**TRY IT**
Output the data exactly, with every line intact.

**DATASET EXTRACT**

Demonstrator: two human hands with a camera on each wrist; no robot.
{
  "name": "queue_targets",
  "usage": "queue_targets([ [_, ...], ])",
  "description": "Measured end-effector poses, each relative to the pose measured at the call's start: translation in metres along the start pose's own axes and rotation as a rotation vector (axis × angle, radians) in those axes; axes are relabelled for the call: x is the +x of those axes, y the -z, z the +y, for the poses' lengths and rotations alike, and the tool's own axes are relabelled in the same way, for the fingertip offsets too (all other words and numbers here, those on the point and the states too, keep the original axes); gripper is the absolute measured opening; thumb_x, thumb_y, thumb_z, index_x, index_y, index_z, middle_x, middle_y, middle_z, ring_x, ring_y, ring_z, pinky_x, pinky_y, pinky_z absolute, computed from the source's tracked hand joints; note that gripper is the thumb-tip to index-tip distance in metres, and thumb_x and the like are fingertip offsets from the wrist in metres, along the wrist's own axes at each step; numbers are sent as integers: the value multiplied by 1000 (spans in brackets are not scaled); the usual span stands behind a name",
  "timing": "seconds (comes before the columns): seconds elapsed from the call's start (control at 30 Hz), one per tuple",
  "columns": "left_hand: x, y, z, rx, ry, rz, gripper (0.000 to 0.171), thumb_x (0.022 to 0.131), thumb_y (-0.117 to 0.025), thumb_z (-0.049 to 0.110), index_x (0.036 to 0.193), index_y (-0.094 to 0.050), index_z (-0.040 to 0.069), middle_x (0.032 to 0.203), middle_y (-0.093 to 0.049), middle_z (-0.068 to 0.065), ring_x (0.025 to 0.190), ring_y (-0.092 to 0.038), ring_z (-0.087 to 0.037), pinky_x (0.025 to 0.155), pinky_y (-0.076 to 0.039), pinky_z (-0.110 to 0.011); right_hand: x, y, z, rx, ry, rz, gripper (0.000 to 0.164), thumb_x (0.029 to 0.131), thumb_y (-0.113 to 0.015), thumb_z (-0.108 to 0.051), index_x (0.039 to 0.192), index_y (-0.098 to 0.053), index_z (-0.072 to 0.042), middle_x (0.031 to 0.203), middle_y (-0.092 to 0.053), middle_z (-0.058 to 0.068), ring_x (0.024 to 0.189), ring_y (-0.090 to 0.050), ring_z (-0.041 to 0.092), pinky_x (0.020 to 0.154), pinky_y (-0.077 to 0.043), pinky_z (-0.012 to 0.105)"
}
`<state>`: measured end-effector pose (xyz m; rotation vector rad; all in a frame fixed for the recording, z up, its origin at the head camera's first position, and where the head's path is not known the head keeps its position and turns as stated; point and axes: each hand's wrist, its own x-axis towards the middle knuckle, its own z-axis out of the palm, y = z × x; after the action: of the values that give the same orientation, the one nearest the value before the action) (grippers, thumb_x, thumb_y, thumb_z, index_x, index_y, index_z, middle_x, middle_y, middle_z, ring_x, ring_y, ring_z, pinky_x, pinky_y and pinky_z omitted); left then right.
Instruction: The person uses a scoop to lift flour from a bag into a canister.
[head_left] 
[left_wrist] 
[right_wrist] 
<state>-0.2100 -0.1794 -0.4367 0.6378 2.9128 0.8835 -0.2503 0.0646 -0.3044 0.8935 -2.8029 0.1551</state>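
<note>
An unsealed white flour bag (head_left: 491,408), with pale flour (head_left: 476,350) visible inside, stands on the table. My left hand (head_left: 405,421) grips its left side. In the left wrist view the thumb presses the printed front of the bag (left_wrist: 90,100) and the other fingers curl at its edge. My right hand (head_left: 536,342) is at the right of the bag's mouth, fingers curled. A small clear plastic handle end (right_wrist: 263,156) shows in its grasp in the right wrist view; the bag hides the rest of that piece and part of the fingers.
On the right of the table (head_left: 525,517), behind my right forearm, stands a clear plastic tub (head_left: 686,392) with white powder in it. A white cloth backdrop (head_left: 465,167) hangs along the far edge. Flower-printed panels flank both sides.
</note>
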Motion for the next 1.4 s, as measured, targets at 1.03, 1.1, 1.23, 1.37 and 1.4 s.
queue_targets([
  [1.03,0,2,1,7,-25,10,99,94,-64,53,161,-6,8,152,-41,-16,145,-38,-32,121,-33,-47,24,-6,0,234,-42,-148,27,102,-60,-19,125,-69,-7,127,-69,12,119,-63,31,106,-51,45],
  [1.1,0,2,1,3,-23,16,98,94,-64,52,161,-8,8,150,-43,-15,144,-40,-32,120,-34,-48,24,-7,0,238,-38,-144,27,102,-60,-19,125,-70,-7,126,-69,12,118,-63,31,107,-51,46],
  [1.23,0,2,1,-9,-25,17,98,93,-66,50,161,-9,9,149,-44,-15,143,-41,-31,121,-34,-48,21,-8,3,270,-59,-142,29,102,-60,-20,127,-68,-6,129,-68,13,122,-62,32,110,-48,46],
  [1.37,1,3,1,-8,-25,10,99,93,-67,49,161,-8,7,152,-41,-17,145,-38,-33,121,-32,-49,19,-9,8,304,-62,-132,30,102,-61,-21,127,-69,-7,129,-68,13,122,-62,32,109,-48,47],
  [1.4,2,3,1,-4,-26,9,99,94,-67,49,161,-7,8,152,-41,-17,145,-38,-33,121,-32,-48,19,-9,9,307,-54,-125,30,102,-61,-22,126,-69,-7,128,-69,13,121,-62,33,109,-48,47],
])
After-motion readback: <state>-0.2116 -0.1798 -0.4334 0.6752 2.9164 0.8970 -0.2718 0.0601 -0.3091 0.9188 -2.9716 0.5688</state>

**EXPECTED ANSWER**
Demonstrator: two human hands with a camera on each wrist; no robot.
{
  "name": "queue_targets",
  "usage": "queue_targets([ [_, ...], ])",
  "description": "Measured end-effector poses, each relative to the pose measured at the call's start: translation in metres along the start pose's own axes and rotation as a rotation vector (axis × angle, radians) in those axes; axes are relabelled for the call: x is the +x of those axes, y the -z, z the +y, for the poses' lengths and rotations alike, and the tool's own axes are relabelled in the same way, for the fingertip offsets too (all other words and numbers here, those on the point and the states too, keep the original axes); gripper is the absolute measured opening; thumb_x, thumb_y, thumb_z, index_x, index_y, index_z, middle_x, middle_y, middle_z, ring_x, ring_y, ring_z, pinky_x, pinky_y, pinky_z absolute, computed from the source's tracked hand joints; note that gripper is the thumb-tip to index-tip distance in metres, and thumb_x and the like are fingertip offsets from the wrist in metres, along the wrist's own axes at each step; numbers are sent as integers: the value multiplied by 1000 (spans in brackets are not scaled); the usual span stands behind a name",
  "timing": "seconds (comes before the columns): seconds elapsed from the call's start (control at 30 Hz), one per tuple",
  "columns": "left_hand: x, y, z, rx, ry, rz, gripper (0.000 to 0.171), thumb_x (0.022 to 0.131), thumb_y (-0.117 to 0.025), thumb_z (-0.049 to 0.110), index_x (0.036 to 0.193), index_y (-0.094 to 0.050), index_z (-0.040 to 0.069), middle_x (0.032 to 0.203), middle_y (-0.093 to 0.049), middle_z (-0.068 to 0.065), ring_x (0.025 to 0.190), ring_y (-0.092 to 0.038), ring_z (-0.087 to 0.037), pinky_x (0.025 to 0.155), pinky_y (-0.076 to 0.039), pinky_z (-0.110 to 0.011); right_hand: x, y, z, rx, ry, rz, gripper (0.000 to 0.164), thumb_x (0.029 to 0.131), thumb_y (-0.113 to 0.015), thumb_z (-0.108 to 0.051), index_x (0.039 to 0.192), index_y (-0.098 to 0.053), index_z (-0.072 to 0.042), middle_x (0.031 to 0.203), middle_y (-0.092 to 0.053), middle_z (-0.058 to 0.068), ring_x (0.024 to 0.189), ring_y (-0.090 to 0.050), ring_z (-0.041 to 0.092), pinky_x (0.020 to 0.154), pinky_y (-0.077 to 0.043), pinky_z (-0.012 to 0.105)"
}
`<state>`: measured end-effector pose (xyz m; rotation vector rad; all in a frame fixed for the recording, z up, its origin at the head camera's first position, and where the head's path is not known the head keeps its position and turns as stated; point and axes: each hand's wrist, its own x-axis towards the middle knuckle, its own z-axis out of the palm, y = z × x; after the action: of the values that give the same orientation, the one nearest the value before the action) (grippers, thumb_x, thumb_y, thumb_z, index_x, index_y, index_z, middle_x, middle_y, middle_z, ring_x, ring_y, ring_z, pinky_x, pinky_y and pinky_z omitted); left then right.
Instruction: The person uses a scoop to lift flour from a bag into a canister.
[head_left] 
[left_wrist] 
[right_wrist] 
<state>-0.2100 -0.1794 -0.4367 0.6378 2.9128 0.8835 -0.2503 0.0646 -0.3044 0.8935 -2.8029 0.1551</state>
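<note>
An unsealed white flour bag (head_left: 491,408), with pale flour (head_left: 476,350) visible inside, stands on the table. My left hand (head_left: 405,421) grips its left side. In the left wrist view the thumb presses the printed front of the bag (left_wrist: 90,100) and the other fingers curl at its edge. My right hand (head_left: 536,342) is at the right of the bag's mouth, fingers curled. A small clear plastic handle end (right_wrist: 263,156) shows in its grasp in the right wrist view; the bag hides the rest of that piece and part of the fingers.
On the right of the table (head_left: 525,517), behind my right forearm, stands a clear plastic tub (head_left: 686,392) with white powder in it. A white cloth backdrop (head_left: 465,167) hangs along the far edge. Flower-printed panels flank both sides.
</note>
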Motion for the next 1.4 s, as measured, targets at 1.03, 1.1, 1.23, 1.37 and 1.4 s.
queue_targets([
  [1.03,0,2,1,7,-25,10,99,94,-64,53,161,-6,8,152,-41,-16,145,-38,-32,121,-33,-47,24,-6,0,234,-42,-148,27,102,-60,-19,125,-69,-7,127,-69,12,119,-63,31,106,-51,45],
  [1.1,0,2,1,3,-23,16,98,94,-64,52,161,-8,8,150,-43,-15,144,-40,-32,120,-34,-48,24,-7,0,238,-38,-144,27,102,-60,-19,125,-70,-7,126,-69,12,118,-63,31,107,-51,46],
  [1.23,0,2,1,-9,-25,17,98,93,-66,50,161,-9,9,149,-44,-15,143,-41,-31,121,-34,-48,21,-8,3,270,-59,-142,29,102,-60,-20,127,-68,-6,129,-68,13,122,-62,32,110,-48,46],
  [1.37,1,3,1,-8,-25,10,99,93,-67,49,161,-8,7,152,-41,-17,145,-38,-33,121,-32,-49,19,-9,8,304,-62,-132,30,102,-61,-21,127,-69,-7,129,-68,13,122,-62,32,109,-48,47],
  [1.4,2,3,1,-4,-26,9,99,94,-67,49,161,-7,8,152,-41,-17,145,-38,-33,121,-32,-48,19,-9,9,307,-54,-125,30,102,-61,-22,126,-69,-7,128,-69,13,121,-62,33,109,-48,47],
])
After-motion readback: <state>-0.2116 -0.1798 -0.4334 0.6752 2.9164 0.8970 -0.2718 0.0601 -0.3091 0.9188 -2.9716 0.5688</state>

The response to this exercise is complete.